Alongside the fact table, export_parquet.py rebuilds a small secondary Parquet — a dimension table of every partner country code that can appear in the fact's partner column. It is sourced live from Eurostat's authoritative SDMX 3.0 ESTAT/PARTNER codelist (gzipped TSV, ~18 KB), so labels stay in sync with Eurostat without any manual maintenance.

Join it in Power BI on partner_code to get English, French and German labels for every country and Eurostat aggregate (EU27_2020, EFTA, EXT_EU27_2020…). 506 rows total — 488 from the Eurostat codelist plus 18 hand-curated entries for codes that still appear in older Comext archives but have been retired from the current codelist: historical country codes (CS, YU, TP, GR, GB) and COMEXT special codes for bunkers, stores, confidential trade and Spanish exclaves (QPQZ, XC, XL, XM, XS). The source column distinguishes them so you can filter them out in Power BI if needed.

ColumnTypeDescription
partner_codestringPrimary key (ISO alpha-2 or Eurostat aggregate code)
label_enstringEnglish label (e.g.
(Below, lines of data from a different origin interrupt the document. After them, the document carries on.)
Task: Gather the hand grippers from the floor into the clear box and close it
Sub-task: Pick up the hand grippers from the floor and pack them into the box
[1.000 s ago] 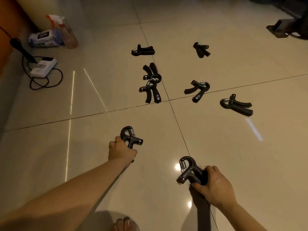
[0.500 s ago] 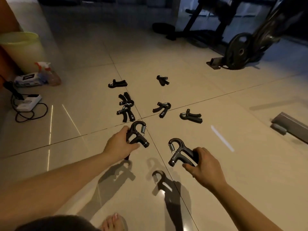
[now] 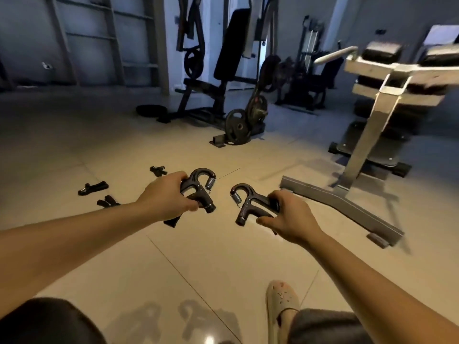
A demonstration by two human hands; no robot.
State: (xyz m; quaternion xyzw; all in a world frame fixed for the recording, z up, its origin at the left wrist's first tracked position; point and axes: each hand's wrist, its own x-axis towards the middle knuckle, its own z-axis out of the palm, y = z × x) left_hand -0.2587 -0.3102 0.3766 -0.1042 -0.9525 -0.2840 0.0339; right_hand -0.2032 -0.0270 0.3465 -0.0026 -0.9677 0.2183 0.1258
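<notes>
Close by, at 5 o'clock, a foot in a pale slipper (image 3: 282,301) stands on the tiled floor (image 3: 149,281). A bit farther out, at 11 o'clock, the left hand (image 3: 165,196) has its fingers curled tight round a handle of a black hand gripper (image 3: 200,184). At 1 o'clock the right hand (image 3: 289,217) holds the other hand gripper (image 3: 248,202) the same way. The two are apart, with their springs facing each other.

The clear box is not in sight. I think the job now is to find it and carry these two over. Hold on tight so nothing drops, and set them in gently.

Farther off, at 10 o'clock, loose hand grippers (image 3: 93,188) lie on the floor, waiting their turn. Far away at 2 o'clock stands a gym bench (image 3: 372,135). Its long foot bar is one to step round.
</notes>
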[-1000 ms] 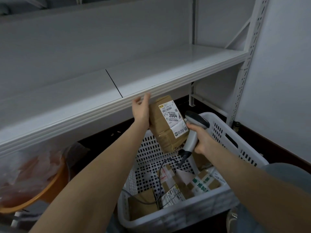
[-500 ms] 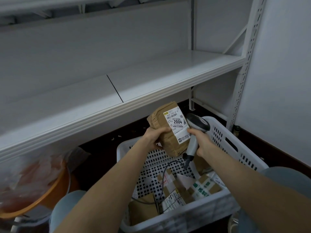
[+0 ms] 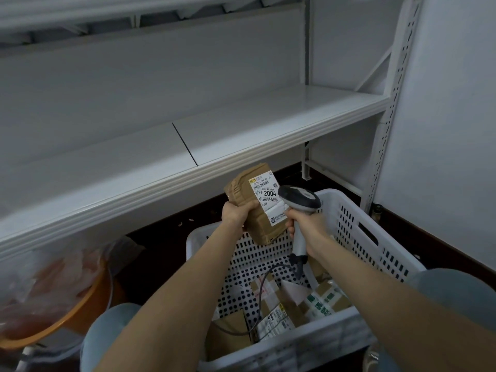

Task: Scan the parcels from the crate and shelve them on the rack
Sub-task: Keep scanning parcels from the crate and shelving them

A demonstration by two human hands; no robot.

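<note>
Head view: a parcel is held beside a scanner, over the crate and below the rack's shelf.

A brown parcel (image 3: 241, 191) is gripped near its lower left edge by the left hand (image 3: 237, 214), whose fingers are curled round it; its white label, marked 2004, is turned toward the camera. The handle of a grey scanner (image 3: 299, 199) is clasped in the right hand (image 3: 308, 228), and the scanner's head is seen just beside the label. Beneath both hands a white perforated crate (image 3: 308, 345) is seen, with more parcels (image 3: 276, 314) lying at its bottom and the scanner's dark cable (image 3: 261, 287) trailing among them. Above the hands the white shelf (image 3: 241, 124) is seen. Down and left of the left hand an orange basin (image 3: 69, 320) is found.
</note>
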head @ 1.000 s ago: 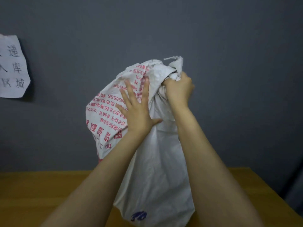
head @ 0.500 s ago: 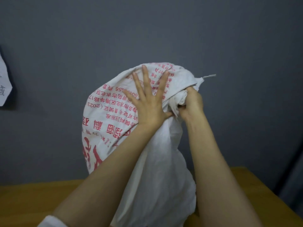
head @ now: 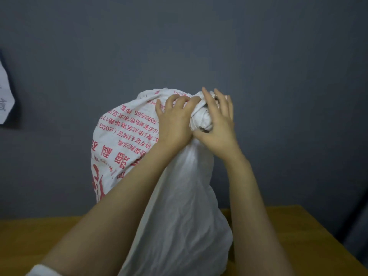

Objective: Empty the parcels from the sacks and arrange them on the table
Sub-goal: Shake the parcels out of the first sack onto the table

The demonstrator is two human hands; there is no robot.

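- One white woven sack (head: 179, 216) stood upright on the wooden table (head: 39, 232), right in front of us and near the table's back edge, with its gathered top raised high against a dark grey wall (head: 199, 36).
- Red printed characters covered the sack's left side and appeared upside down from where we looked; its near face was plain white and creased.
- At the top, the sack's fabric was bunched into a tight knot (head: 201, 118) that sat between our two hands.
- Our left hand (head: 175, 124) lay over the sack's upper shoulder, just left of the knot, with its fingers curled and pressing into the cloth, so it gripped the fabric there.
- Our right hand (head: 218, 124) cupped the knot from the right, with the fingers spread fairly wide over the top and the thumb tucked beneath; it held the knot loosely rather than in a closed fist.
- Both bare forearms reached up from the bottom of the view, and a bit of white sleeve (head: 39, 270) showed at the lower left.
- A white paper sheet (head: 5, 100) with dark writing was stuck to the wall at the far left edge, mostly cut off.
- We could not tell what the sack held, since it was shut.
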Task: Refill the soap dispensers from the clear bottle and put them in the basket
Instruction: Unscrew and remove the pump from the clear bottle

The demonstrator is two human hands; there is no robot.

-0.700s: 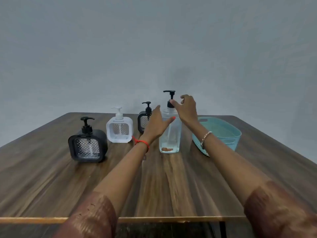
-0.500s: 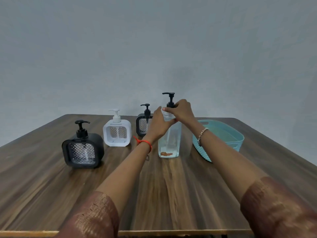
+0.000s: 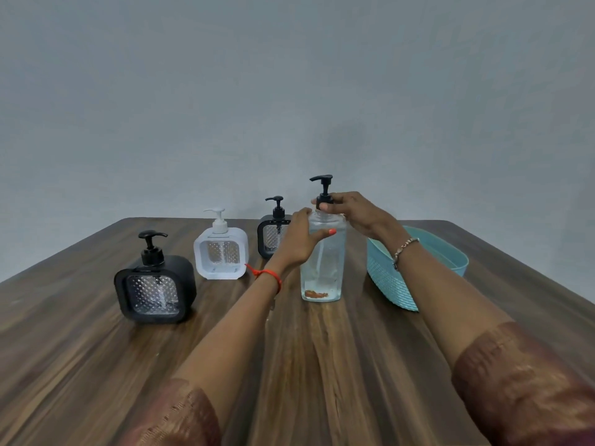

China, European Union - 27 countries (from 2020))
label_frstringFrench label
label_destringGerman label
is_standard_codebooleanEurostat "Standard code" flag — not a real-country filter (aggregates like EU27_2020 are also flagged true)
sourcestringeurostat (488 codes from the SDMX codelist), historical (5 retired country codes: CS, YU, TP, GR, GB) or special (13 Comext codes for bunkers, stores, unspecified partners, Spanish exclaves…)
notestringFree-text composition note (list of member countries for aggregates, or explanation of special codes)
ec_corporate_codestringParent aggregate (e.g. CHN, EUR)
ec_corporate_uristringAuthority URI on publications.europa.eu

Gotcha: our fact Parquet collapses the 27 EU member states into the synthetic codes EU (declarant) and EU27 (partner). Neither exists in the official Eurostat codelist — provide a fallback label for them in Power BI.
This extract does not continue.